### WHAT THE TASK REQUIRES
The entire listing that follows must be repeated exactly, pictures excluded.

▼

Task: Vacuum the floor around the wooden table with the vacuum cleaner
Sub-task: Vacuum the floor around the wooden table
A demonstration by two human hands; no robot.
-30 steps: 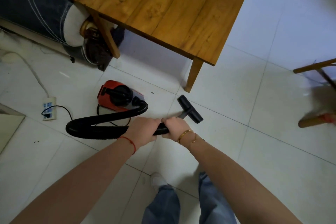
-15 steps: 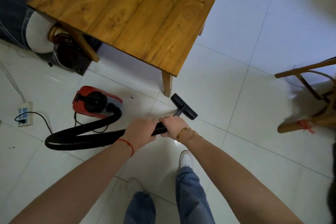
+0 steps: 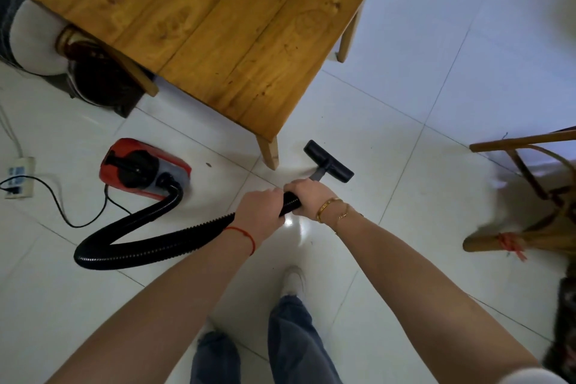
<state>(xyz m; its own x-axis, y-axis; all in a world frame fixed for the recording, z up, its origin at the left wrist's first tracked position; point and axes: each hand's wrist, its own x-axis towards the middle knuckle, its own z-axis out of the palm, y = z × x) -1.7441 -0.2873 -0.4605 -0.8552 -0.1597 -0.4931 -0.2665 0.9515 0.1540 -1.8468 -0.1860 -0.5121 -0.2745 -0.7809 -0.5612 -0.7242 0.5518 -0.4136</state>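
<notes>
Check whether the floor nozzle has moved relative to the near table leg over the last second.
Yes. The floor nozzle has moved from in front of the near table leg to its right side.

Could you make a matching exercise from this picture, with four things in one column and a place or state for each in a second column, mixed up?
Things:
1. floor nozzle
2. vacuum body
3. power strip
4. hose

Places or states:
A. at the left edge of the view, with a black cord plugged in
B. held by the left hand and the right hand
C. on the tiles just right of the near table leg
D. red, on the floor left of that leg

Pairs: 1-C, 2-D, 3-A, 4-B
</notes>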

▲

### REPLY
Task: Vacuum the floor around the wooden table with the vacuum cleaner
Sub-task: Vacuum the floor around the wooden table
A demonstration by two human hands; no robot.
-30 steps: 
-15 steps: 
+0 steps: 
<state>(xyz m; its own x-axis, y-axis; all in a world frame fixed for the recording, z up, its origin at the left wrist's first tracked position; point and axes: each hand's wrist, its own x-axis towards the middle knuckle, its own z-axis out of the palm, y = z × x) -1.7441 -0.2873 -0.4605 -0.8552 -0.1597 -0.4931 -0.2665 0.9515 0.1540 -1.8468 -0.1860 -0.5121 -0.2745 -0.7809 -0.5612 -0.7242 0.5518 -0.4136</state>
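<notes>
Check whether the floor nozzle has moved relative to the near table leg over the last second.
Yes. The floor nozzle has moved from in front of the near table leg to its right side.

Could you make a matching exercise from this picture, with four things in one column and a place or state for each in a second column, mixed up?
Things:
1. floor nozzle
2. vacuum body
3. power strip
4. hose

Places or states:
A. at the left edge of the view, with a black cord plugged in
B. held by the left hand and the right hand
C. on the tiles just right of the near table leg
D. red, on the floor left of that leg

Pairs: 1-C, 2-D, 3-A, 4-B
</notes>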

Nothing further remains for this exercise.